● **TASK DIRECTIONS**:
Report how many lines in the records below hold "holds", with no other output.

=== Begin Enclosure ===

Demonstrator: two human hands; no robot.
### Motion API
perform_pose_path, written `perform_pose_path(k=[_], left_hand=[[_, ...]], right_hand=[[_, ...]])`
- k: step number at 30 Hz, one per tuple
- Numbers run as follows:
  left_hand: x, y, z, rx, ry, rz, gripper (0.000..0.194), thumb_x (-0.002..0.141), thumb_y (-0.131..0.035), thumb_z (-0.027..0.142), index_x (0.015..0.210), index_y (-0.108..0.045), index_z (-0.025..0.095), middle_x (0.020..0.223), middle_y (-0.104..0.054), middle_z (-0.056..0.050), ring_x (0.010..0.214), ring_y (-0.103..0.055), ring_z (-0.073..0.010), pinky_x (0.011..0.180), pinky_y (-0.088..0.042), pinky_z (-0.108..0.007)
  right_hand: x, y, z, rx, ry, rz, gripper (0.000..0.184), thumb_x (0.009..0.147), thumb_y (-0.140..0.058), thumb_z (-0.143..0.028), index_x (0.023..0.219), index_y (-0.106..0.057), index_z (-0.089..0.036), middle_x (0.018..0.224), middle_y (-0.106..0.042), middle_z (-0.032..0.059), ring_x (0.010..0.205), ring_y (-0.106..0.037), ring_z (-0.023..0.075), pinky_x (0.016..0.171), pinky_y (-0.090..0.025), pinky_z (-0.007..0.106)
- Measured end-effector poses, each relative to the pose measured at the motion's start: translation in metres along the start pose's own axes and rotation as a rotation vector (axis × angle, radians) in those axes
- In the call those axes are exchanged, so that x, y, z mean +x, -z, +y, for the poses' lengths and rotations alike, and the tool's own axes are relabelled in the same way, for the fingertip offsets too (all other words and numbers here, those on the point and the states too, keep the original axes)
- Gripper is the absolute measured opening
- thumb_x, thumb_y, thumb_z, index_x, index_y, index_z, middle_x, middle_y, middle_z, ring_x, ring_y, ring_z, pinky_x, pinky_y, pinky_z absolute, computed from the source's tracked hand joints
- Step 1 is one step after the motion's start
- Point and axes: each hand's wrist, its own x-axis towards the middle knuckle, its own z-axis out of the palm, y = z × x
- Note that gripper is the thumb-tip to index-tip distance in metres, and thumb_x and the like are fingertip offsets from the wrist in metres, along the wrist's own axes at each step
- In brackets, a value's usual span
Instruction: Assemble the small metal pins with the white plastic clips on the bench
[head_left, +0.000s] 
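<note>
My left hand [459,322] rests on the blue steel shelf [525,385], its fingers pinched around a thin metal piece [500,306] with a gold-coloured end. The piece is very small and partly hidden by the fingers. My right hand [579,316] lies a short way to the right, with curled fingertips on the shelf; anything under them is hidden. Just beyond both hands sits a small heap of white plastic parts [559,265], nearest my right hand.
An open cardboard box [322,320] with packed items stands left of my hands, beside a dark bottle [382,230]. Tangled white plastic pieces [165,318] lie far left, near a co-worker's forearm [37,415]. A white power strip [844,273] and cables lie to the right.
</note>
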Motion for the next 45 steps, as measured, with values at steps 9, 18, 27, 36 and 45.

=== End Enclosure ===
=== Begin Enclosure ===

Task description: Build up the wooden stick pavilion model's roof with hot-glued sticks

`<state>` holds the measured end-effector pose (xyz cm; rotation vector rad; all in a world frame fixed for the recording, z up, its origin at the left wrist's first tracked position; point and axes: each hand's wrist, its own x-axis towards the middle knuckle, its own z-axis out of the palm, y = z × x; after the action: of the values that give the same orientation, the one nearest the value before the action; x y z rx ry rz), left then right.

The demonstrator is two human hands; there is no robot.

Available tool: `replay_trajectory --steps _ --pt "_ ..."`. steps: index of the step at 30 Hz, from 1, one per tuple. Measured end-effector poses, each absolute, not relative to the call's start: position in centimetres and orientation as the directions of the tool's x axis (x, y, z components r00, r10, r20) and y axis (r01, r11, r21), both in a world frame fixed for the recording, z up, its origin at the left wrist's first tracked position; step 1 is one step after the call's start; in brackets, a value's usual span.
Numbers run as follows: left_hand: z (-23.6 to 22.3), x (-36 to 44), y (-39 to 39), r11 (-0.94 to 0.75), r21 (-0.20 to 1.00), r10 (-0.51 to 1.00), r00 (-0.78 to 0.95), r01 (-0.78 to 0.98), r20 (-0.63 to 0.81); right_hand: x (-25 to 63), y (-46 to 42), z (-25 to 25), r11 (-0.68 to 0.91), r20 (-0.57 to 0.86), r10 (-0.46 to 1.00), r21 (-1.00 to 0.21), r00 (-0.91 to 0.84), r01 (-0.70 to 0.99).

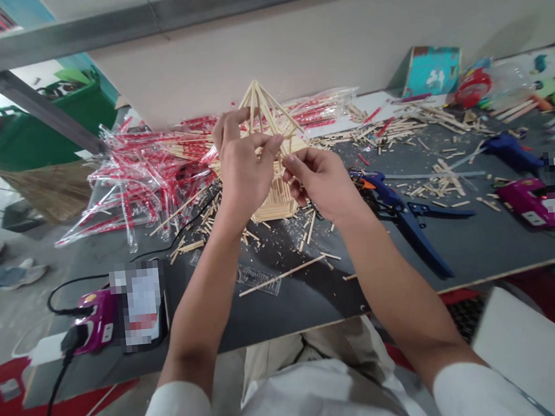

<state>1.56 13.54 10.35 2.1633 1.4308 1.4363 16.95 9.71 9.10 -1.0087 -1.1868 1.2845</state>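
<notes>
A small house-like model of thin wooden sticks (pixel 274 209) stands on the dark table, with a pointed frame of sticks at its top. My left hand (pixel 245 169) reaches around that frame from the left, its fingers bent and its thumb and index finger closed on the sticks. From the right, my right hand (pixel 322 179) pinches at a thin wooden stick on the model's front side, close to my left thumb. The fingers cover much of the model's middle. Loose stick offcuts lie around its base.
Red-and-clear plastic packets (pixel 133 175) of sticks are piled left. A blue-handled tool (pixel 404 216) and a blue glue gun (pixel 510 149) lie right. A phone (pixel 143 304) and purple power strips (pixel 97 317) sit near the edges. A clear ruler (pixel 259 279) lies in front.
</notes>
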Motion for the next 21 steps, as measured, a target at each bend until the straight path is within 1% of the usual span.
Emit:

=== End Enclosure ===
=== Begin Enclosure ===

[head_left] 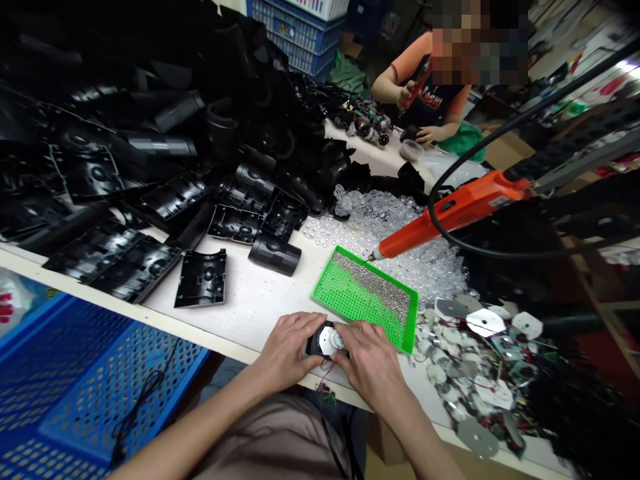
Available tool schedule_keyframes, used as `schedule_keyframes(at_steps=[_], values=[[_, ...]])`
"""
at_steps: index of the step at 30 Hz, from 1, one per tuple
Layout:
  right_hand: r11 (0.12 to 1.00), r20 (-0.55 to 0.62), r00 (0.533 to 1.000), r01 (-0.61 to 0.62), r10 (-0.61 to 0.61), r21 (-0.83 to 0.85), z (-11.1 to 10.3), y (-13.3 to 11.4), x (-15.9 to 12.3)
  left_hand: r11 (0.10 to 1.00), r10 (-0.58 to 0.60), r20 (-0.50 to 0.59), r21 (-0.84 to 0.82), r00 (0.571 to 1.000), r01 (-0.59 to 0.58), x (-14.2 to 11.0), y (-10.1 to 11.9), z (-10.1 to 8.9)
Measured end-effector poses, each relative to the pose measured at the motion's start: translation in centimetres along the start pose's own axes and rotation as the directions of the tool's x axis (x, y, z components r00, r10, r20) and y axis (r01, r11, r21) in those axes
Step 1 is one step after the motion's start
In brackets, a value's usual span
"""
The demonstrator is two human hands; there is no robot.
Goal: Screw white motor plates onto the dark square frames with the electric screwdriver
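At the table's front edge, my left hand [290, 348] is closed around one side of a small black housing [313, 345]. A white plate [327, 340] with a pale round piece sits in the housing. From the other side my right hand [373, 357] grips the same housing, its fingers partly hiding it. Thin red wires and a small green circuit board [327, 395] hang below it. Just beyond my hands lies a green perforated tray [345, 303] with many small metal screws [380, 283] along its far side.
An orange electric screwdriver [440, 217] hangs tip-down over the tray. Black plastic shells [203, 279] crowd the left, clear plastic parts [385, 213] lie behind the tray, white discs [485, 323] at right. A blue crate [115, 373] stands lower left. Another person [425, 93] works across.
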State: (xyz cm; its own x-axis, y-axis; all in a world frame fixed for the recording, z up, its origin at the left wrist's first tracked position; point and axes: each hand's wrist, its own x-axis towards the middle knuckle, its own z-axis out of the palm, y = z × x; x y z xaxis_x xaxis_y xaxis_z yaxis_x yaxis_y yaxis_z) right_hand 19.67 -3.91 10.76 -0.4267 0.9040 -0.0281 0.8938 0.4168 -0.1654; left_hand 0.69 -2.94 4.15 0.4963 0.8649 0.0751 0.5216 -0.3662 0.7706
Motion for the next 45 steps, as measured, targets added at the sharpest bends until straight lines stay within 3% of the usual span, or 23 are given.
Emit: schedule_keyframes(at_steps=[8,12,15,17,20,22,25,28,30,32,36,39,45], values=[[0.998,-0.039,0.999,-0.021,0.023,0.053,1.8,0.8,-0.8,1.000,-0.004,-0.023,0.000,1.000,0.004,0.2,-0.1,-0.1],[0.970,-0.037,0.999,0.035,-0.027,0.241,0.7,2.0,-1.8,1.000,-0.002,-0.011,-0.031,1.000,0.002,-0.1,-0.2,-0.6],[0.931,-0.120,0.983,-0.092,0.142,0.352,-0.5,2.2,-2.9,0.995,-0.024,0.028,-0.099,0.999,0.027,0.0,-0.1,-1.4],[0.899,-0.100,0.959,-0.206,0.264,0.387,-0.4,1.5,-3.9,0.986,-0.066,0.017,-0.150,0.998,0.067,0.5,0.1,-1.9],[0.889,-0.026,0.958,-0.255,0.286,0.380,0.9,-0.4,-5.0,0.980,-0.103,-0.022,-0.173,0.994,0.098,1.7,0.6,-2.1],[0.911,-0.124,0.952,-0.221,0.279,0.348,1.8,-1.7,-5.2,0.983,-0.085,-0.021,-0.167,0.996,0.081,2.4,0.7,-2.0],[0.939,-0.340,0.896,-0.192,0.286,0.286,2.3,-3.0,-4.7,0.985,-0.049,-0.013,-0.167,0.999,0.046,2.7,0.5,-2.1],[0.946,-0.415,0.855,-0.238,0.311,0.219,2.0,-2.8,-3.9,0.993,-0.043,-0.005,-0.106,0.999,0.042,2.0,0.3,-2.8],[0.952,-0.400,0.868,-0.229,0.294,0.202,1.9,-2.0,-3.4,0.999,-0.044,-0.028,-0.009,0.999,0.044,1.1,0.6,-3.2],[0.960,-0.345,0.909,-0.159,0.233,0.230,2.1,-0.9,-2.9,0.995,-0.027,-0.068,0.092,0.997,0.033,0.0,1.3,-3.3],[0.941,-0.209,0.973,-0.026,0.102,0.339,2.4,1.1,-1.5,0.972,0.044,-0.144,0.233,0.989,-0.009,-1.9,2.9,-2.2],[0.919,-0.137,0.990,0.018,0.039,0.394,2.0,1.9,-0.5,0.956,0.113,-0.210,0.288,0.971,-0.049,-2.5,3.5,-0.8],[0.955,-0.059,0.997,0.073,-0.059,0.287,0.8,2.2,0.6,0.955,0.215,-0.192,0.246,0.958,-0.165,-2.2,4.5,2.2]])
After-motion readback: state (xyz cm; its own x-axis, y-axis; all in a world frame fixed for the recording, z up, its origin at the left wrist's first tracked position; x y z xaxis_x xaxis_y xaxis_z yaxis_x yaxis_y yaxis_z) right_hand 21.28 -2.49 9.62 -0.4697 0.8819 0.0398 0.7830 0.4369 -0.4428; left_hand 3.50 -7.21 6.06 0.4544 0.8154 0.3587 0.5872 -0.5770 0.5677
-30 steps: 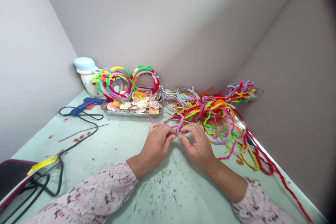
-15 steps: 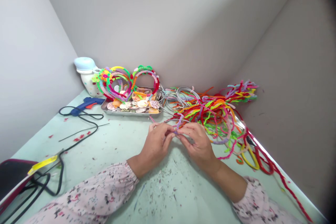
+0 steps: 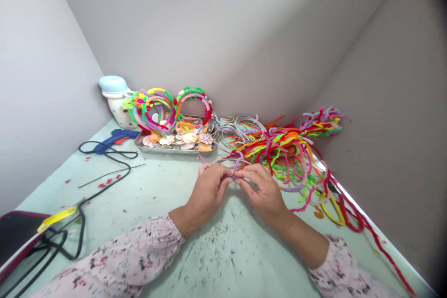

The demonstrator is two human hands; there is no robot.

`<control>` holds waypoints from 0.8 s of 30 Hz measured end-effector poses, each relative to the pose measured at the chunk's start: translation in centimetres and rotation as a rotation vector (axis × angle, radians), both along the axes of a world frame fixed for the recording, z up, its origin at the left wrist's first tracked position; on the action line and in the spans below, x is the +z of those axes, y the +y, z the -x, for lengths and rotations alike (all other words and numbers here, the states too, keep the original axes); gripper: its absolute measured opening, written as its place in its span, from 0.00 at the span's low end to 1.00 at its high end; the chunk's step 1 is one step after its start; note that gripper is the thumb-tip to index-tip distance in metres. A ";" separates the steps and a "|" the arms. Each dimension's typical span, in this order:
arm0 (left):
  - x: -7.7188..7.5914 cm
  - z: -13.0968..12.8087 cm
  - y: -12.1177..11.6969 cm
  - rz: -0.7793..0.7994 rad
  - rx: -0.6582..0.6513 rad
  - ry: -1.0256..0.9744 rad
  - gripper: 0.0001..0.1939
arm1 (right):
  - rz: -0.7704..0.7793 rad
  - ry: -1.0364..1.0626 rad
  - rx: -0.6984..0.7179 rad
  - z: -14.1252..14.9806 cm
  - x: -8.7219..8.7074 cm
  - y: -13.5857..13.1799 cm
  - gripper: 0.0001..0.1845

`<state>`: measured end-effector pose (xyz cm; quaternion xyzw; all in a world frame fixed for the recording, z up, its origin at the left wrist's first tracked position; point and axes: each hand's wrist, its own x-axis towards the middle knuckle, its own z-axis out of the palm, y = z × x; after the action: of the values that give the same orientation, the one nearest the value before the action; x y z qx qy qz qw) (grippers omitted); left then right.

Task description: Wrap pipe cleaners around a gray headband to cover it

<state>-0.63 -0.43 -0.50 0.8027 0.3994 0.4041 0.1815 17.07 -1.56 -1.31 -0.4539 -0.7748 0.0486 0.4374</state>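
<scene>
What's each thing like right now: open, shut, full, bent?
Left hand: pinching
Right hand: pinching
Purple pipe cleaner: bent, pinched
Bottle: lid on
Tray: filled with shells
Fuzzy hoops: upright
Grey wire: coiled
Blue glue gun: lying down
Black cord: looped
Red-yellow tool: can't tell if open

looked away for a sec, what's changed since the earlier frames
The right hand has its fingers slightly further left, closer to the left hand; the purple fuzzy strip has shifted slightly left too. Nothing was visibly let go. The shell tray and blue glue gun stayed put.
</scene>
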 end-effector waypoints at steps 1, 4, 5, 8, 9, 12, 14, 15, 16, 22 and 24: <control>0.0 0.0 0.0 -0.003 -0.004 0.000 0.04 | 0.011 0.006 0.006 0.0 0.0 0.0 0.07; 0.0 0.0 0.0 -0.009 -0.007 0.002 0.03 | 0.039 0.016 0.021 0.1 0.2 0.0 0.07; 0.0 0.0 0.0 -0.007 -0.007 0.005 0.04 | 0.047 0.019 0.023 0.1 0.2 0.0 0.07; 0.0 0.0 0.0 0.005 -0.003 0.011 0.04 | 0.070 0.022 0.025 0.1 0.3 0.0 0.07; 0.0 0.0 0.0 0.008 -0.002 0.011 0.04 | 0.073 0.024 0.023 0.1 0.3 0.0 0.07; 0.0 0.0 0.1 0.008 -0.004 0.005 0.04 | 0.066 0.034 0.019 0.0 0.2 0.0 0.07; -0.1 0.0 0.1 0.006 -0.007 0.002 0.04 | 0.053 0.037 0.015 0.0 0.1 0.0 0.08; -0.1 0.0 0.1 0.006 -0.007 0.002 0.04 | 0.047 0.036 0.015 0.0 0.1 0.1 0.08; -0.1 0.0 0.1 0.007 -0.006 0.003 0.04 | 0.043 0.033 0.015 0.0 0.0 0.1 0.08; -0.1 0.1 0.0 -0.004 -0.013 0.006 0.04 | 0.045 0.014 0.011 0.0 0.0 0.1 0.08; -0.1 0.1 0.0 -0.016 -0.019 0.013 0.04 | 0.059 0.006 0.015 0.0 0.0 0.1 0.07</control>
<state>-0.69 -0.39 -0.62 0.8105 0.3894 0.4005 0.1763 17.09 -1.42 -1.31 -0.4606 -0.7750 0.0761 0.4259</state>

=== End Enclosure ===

● **WRITTEN ANSWER**:
2